| About this task |
Copy each line of the records below that mentions the word "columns".

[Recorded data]
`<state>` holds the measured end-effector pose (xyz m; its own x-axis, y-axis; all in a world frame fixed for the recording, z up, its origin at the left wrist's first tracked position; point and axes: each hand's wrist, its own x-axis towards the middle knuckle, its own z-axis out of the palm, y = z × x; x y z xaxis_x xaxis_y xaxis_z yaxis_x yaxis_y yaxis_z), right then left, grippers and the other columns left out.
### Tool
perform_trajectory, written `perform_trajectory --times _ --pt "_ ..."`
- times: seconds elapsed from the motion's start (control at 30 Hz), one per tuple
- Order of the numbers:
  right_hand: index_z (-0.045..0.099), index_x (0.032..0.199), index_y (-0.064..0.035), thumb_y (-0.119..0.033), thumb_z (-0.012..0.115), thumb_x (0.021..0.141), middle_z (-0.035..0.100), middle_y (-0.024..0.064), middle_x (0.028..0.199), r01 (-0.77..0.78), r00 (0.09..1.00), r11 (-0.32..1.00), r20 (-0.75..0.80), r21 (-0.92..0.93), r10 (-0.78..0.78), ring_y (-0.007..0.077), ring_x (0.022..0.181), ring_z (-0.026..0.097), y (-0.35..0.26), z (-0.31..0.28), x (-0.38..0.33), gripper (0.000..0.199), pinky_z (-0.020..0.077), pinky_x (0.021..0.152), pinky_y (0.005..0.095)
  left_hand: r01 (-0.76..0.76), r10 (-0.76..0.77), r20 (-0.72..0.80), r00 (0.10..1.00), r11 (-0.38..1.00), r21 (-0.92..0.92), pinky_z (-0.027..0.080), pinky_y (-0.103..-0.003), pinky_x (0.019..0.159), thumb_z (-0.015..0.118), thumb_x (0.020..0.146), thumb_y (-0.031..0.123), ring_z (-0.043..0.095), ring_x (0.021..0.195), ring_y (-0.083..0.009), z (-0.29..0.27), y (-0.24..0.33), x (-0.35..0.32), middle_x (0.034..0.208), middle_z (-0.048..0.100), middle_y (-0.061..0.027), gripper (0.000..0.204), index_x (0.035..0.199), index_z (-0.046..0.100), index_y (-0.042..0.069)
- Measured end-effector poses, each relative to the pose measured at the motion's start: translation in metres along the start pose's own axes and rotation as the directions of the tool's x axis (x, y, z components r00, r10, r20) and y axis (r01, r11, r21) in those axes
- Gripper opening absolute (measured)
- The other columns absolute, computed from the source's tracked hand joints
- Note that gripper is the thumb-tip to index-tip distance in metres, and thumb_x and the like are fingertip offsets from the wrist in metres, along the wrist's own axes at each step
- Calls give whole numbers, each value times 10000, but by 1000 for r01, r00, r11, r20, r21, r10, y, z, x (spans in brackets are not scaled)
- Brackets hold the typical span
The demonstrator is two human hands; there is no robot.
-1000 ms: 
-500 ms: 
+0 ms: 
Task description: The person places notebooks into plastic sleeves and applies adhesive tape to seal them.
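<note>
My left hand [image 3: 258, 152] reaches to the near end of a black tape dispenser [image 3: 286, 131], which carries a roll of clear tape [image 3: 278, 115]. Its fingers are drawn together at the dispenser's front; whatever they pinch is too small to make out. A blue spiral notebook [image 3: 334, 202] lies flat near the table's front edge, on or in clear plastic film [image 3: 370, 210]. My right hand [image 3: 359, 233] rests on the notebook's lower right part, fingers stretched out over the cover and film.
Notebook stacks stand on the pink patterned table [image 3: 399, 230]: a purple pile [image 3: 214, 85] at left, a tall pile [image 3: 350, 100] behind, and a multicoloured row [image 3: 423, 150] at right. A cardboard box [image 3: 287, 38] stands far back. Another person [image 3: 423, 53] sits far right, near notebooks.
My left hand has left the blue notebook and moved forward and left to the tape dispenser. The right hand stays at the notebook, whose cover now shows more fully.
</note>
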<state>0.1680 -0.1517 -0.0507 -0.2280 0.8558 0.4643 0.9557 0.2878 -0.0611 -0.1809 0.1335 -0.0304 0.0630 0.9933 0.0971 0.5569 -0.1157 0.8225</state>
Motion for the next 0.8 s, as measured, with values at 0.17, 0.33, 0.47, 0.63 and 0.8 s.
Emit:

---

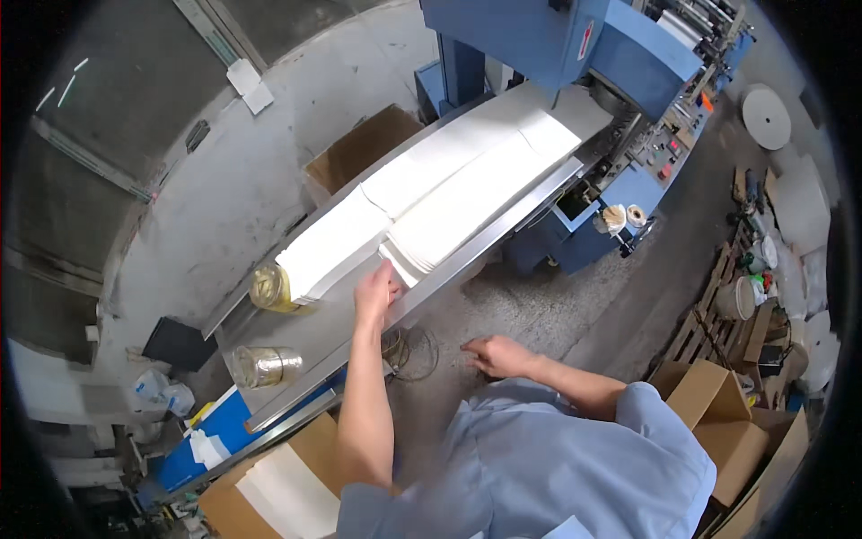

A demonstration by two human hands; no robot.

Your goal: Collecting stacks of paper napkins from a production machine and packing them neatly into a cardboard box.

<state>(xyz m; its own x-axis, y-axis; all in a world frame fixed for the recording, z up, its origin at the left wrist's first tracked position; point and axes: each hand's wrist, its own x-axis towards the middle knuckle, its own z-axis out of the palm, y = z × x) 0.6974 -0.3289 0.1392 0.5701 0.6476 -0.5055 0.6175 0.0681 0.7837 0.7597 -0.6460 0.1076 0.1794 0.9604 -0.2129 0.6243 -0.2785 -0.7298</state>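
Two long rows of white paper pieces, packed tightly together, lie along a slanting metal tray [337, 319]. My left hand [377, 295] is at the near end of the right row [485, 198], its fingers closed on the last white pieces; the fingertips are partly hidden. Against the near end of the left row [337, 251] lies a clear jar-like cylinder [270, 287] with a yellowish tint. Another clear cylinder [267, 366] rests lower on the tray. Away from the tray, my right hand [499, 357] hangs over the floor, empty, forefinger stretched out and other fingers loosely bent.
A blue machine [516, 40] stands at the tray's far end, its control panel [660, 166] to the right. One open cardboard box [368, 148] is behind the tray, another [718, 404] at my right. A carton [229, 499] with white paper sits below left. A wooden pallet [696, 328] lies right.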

| Task answer |
`<state>` holds the measured end-effector pose (xyz m; its own x-axis, y-axis; all in a world frame fixed for the recording, z up, its origin at the left wrist's first tracked position; point and axes: each hand's wrist, its own x-axis towards the middle knuckle, its own z-axis out of the palm, y = z × x; x y z xaxis_x xaxis_y xaxis_z yaxis_x yaxis_y yaxis_z), right then left, grippers and the other columns left out.
- The other columns absolute, computed from the source's tracked hand joints

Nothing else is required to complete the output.